Book Read Free

Wildwood Creek

Page 29

by Wingate, Lisa


  “Kind of strange, isn’t it?” He motioned toward a passing boat.

  “Back to the future.”

  “Temporarily.” The group of lakegoers toasted us with their beers as they went by. “Not getting tempted by the dudes with the luxury yacht there, are you?”

  I shook my head, bracing my arms and leaning back, enjoying the sunshine. “Pppfff!” The kids on the boat looked about seventeen or eighteen, maybe. Too young to be turned loose on a party barge like that one. “Hardly. Why?”

  He shrugged, looked out at the water. “You’re kind of quiet this afternoon. Thought maybe you were considering making a run for it while you could.”

  I considered his observation. I was the one who was quiet this afternoon? Far away? Maybe it was me. On top of everything else, or maybe because of it, I couldn’t stop thinking about Kim, and the fact that I was lying, and that this whole situation had the feeling of a snowball rolling downhill. This business with the cell phone, with doing something that could cause problems for Blake and trouble between the two of us, had to end here. I wasn’t letting this happen again, no matter how desperate Kim was to see Jake. Something inside me had turned a corner this afternoon by the spring creek. If there really was a chance of something for Blake and me, I was going to invest myself in it, no matter how shaky I was. It wouldn’t help to build it on an undercurrent of lies.

  Maybe I should just tell him the truth now. Get it all out in the clear . . .

  I opened my mouth to do it, then lost my courage and diverted the subject instead. “So what about you? What comes next, assuming we make it through this long, hot summer in Wildwood?” I couldn’t help picturing him after the docudrama finally aired, fielding offers for the next season of The Bachelor. “Do you go straight to another job for Rav Singh, or on to doing security for someone else?”

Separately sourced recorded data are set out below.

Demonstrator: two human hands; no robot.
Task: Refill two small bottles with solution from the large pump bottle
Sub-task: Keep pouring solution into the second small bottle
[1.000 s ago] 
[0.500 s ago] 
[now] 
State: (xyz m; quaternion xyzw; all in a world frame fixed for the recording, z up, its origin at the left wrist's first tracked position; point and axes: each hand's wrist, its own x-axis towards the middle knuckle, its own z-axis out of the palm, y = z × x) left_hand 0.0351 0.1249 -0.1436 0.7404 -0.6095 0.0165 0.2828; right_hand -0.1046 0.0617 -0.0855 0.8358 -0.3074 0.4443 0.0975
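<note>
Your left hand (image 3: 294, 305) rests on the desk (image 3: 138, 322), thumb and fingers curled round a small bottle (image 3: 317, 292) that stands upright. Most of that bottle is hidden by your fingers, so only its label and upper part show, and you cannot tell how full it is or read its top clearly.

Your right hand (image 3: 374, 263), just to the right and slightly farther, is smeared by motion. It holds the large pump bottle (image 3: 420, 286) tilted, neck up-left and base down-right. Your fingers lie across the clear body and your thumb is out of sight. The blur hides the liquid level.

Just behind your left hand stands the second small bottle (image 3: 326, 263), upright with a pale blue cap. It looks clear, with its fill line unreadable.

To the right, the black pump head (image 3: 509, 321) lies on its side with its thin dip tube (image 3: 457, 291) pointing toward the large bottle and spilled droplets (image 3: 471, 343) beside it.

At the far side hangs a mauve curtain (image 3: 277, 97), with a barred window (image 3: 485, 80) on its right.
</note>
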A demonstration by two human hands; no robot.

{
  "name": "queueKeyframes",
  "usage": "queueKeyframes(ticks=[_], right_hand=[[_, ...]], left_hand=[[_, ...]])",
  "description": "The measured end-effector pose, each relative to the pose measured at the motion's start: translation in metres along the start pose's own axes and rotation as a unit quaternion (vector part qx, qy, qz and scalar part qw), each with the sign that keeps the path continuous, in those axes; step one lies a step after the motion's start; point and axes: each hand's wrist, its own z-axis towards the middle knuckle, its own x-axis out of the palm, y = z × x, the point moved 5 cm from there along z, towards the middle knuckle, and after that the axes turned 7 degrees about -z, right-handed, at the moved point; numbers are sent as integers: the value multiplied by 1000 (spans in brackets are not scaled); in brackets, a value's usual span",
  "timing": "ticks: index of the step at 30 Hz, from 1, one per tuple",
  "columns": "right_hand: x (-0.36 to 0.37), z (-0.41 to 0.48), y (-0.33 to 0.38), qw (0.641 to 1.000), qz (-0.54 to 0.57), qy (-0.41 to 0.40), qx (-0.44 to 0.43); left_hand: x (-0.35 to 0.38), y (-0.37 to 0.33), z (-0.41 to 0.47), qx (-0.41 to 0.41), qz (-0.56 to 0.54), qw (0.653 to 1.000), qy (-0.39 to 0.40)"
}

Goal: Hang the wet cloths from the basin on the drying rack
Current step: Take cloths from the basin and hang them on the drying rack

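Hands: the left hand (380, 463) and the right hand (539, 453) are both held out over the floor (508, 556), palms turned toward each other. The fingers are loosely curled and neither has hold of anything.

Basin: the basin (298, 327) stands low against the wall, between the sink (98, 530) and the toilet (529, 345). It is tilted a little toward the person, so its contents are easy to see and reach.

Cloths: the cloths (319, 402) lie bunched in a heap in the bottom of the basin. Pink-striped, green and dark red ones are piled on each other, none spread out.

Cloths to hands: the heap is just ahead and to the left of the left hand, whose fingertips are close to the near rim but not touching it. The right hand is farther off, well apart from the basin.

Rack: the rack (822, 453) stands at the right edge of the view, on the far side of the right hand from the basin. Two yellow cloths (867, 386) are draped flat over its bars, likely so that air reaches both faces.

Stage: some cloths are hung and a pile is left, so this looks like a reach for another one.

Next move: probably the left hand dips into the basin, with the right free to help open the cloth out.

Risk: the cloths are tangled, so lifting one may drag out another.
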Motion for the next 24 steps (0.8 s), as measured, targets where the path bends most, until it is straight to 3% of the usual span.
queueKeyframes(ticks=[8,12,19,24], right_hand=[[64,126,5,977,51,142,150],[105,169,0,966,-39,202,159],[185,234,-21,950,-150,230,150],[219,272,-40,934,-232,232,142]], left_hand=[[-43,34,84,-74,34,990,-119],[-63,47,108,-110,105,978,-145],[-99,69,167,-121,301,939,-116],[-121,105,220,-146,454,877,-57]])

  “Depends on what my buddy and his wife pick up for us. Kevin and Leah pretty much take care of that end of the business. It’s really Kevin’s baby, even though we’re partners.” He plucked a little purple wildflower that was growing from a fissure in the rock, studied it. “The security business was his idea after we finished our last deployment and got out of the army. He had some contacts in Hollywood. He sets things up with the clients. I just look at logistics once I know what kind of a job we’re taking on and where—calculate how many people we’ll have to hire, what kinds of vehicles we’ll need, what we can do to stymie the paparazzi if it’s an event like a wedding or an awards show. Logistics is more my thing. Kevin and Leah like the PR end of it, so it works.”

  We’d suddenly stumbled into an area I’d wanted to ask about but been afraid to. “Is that what you did in Afghanistan? Logistics?” Was I overstepping by asking? Dredging up something that was hard to revisit? But I needed to know him. I needed to learn more about what made him tick. About who he really was inside.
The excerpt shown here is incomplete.